The presence of Christian missionaries empowered girls and women in China. Because of the missionaries’ efforts and influence, by 1931, the status of women in China had improved significantly. Girls and women could attend school and pursue professions like teaching, nursing, and even becoming doctors. However, gender discriminatory practices continued, especially in rural areas. Boys could work in the fields and carry on the family name, whereas girls were deemed economic burdens. If baby girls were not given away as servants or sold to wealthier families to become their sons’ brides sometime in the future, they might be abandoned on the roadside and left to die.
However, my mother was fortuitous because her biological parents didn’t consider leaving her on a sidewalk to die. Her biological mother was determined to save her. Across the river from their hut was a refugee camp set up by missionaries, and her mother went there regularly to get food and milk. After numerous trips for provisions, she offered my mother to Georgina Phillips Perkins, quoted above, and a few months later, Georgina and her husband, Dr. Edward Perkins, agreed to adopt my mother, by then a year old. Thus, for my mother, the disaster was also a blessing. The need for food and milk led to the food depot, which led to a radical change in her young life. She became a kind of princess living in comfort, with servants and love, and some years later, English-language education.
My adoptive American grandparents were medical missionaries who had opened a hospital near Kiukiang, directly across the Yangtze River from the hut where my mother was born.

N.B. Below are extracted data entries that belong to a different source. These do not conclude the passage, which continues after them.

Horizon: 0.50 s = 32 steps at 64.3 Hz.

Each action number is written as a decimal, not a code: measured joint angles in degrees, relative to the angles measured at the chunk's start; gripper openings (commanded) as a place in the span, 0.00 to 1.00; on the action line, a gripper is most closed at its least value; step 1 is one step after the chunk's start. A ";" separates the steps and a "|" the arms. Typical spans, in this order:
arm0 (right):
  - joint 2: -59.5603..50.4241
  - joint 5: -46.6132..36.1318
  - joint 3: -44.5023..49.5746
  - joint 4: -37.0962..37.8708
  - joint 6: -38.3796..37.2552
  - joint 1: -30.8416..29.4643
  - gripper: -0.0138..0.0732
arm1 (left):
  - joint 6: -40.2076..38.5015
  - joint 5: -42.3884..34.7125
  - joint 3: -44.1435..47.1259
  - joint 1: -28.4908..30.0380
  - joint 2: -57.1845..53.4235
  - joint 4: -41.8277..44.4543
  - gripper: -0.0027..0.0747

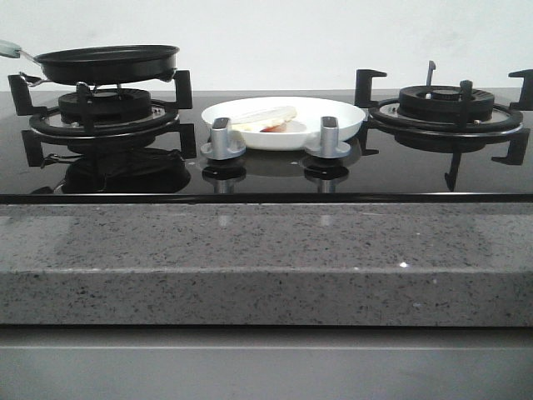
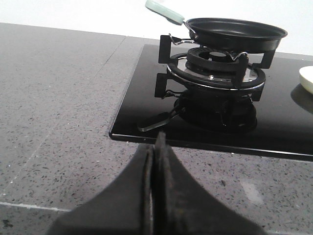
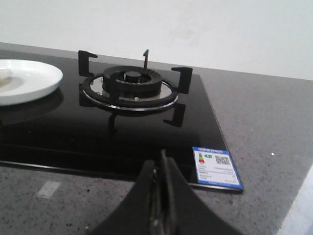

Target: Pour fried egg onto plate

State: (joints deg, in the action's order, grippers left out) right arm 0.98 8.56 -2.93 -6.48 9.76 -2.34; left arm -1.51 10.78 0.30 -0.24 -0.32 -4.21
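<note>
Left gripper: its two black fingers are pressed together with nothing between them. It hangs over the grey stone counter, near the left edge of the black glass stove top.

Pan: a small black frying pan with a pale green handle. It sits on the left burner, at the far left. From the front I cannot see inside it.

Knobs: two silver knobs stand side by side in the middle of the stove, just in front of the plate.

Plate: a round white dish on the glass between the two burners, behind the knobs.

Fried egg: it lies on the plate, pale and flat, with a bit of orange-red showing at its near edge.

Right burner: black, with nothing on it.

Right gripper: its fingers are pressed together too, holding nothing. It hangs over the counter near the right burner.

Sticker: a blue and white label on the near right corner of the glass.
</note>
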 measured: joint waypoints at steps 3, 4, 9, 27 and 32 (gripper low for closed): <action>-0.98 0.93 0.83 0.00 0.00 -0.62 0.09 | 0.00 0.00 0.00 0.00 0.00 0.00 0.01; -1.08 1.24 1.17 0.00 0.00 -0.77 0.09 | 0.00 0.00 0.00 0.00 0.00 0.00 0.01; -1.44 2.26 2.02 0.00 0.00 -1.11 0.09 | 0.00 -0.12 0.00 0.00 0.00 0.00 0.01; -1.57 0.93 4.42 0.00 -2.08 -1.05 0.09 | 0.00 -0.12 0.00 0.00 0.00 0.00 0.01; -1.57 0.79 4.42 0.00 -2.33 -1.05 0.09 | 0.00 -0.12 0.00 0.00 0.00 0.00 0.01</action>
State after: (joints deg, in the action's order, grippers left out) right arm -0.58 9.35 1.49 -6.48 7.42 -3.39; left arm -1.51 10.65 0.30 -0.24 -0.32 -4.21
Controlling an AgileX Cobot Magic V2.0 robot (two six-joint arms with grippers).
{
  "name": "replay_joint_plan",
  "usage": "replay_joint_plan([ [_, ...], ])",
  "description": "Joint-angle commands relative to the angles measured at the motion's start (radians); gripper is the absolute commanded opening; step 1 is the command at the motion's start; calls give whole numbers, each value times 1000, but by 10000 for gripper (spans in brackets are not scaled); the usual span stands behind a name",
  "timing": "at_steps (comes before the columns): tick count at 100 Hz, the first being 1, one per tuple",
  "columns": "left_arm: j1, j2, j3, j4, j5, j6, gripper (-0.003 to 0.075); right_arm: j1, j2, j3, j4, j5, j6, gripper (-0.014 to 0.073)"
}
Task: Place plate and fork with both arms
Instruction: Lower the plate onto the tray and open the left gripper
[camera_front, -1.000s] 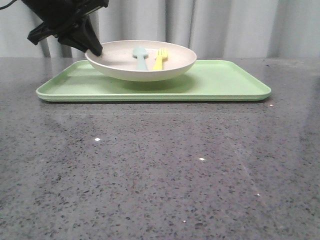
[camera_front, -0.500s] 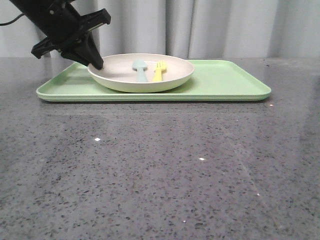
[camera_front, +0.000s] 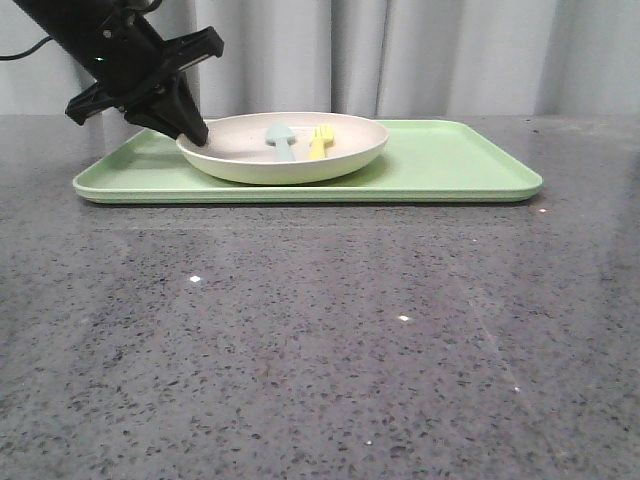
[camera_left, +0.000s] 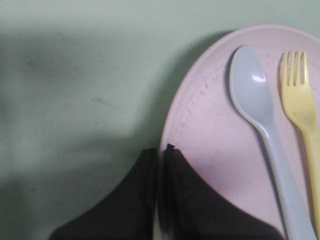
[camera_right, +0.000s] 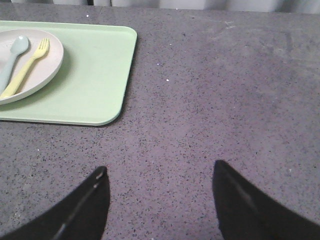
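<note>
The cream plate sits on the light-green tray, left of the tray's middle. Inside it the yellow fork lies beside a pale blue spoon. My left gripper is shut on the plate's left rim; in the left wrist view its two black fingers pinch the rim of the plate, with the fork to one side. My right gripper hangs open over bare countertop, well apart from the tray, plate and fork. It does not show in the front view.
The tray lies on a dark speckled stone countertop. A grey curtain hangs behind the table. The spoon lies next to the fork in the plate.
The left gripper has lowered the plate from a little above the tray down onto it, still pinching the left rim. Fork and spoon rode down with it.
</note>
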Motion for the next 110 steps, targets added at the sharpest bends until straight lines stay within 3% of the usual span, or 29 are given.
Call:
replay_joint_plan([
  [1,-8,-56,-33,-43,-52,-12,-20,-4,11,-35,-12,-75,-6,458],
  [38,-6,-56,-33,-43,-56,0,5,-4,11,-35,-12,-75,-6,458],
  [76,-4,-56,-48,-43,-58,0,386,-4,11,-35,-12,-75,-6,458],
  [110,28,-115,-94,2,9,0,395,-4,11,-35,-12,-75,-6,458],
])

In her letter describing that tragedy and her own good work, Mrs. Perkins continued:
In 1931, there was another great opportunity to help the Chinese people when there was a great flood of the Yangtze River. The farmers on the north side lost their tools and equipment. Their animals and homes were completely underwater. So, they came to Kiukiang, where flood relief was carried out. At the Waters of Life Hospital [which the Perkins started], many temporary little homes popped up for flood refugees, and a clinic was held daily. We were happy to have milk to give to the babies. We got to know a number of the babies, and one of them was named Spring Flower.
My mother, Dr. Jean Tren-Hwa (Spring Flower) Perkins, acknowledged these events in Spring Flower: A Tale of Two Rivers: “I had two sets of parents. The first gave me birth; the second gave me life. Without their love and tender care, I wouldn’t be alive to this day. And thanks to them, I was given a small role to play in this world.”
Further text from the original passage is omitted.